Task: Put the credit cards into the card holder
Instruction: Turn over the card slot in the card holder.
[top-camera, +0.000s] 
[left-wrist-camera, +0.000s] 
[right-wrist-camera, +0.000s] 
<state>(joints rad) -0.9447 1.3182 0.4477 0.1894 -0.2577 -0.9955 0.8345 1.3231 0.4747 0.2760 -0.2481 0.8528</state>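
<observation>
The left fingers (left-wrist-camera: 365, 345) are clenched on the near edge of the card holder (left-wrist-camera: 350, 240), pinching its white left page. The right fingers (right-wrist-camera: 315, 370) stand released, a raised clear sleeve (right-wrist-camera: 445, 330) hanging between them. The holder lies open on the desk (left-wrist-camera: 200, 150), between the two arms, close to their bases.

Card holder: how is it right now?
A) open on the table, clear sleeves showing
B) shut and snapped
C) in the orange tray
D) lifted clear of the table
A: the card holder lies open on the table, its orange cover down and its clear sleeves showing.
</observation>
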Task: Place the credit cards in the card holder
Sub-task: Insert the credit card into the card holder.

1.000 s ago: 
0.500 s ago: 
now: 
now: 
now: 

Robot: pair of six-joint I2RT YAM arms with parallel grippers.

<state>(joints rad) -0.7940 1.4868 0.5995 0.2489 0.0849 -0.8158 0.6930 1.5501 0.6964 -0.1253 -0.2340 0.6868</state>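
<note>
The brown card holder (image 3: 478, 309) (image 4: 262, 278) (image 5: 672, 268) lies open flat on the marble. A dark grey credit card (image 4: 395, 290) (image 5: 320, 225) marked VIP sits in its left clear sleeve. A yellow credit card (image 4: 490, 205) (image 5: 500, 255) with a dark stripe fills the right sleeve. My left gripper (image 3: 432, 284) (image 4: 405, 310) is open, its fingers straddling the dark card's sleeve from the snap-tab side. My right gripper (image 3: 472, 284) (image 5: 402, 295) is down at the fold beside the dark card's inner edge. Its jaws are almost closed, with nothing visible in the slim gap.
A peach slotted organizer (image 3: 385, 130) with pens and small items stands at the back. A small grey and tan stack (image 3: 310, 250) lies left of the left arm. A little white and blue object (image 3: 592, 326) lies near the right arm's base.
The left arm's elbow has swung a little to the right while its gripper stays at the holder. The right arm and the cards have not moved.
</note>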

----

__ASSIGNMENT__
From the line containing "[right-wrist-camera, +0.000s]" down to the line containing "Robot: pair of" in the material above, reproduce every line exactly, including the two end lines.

__OUTPUT__
[right-wrist-camera, +0.000s] 
<state>(joints rad) -0.9447 1.3182 0.4477 0.1894 -0.2577 -0.9955 0.8345 1.3231 0.4747 0.2760 -0.2481 0.8528</state>
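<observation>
The left fingers (left-wrist-camera: 365, 345) are clenched on the near edge of the card holder (left-wrist-camera: 350, 240), pinching its white left page. The right fingers (right-wrist-camera: 315, 370) stand released, a raised clear sleeve (right-wrist-camera: 445, 330) hanging between them. The holder lies open on the desk (left-wrist-camera: 200, 150), between the two arms, close to their bases.

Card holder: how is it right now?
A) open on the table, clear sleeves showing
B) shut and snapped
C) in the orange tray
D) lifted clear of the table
A: the card holder lies open on the table, its orange cover down and its clear sleeves showing.
</observation>
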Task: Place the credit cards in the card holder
Sub-task: Insert the credit card into the card holder.

1.000 s ago: 
0.500 s ago: 
now: 
now: 
now: 

Robot: pair of six-joint I2RT YAM arms with parallel grippers.

Nothing more remains to be added to the answer.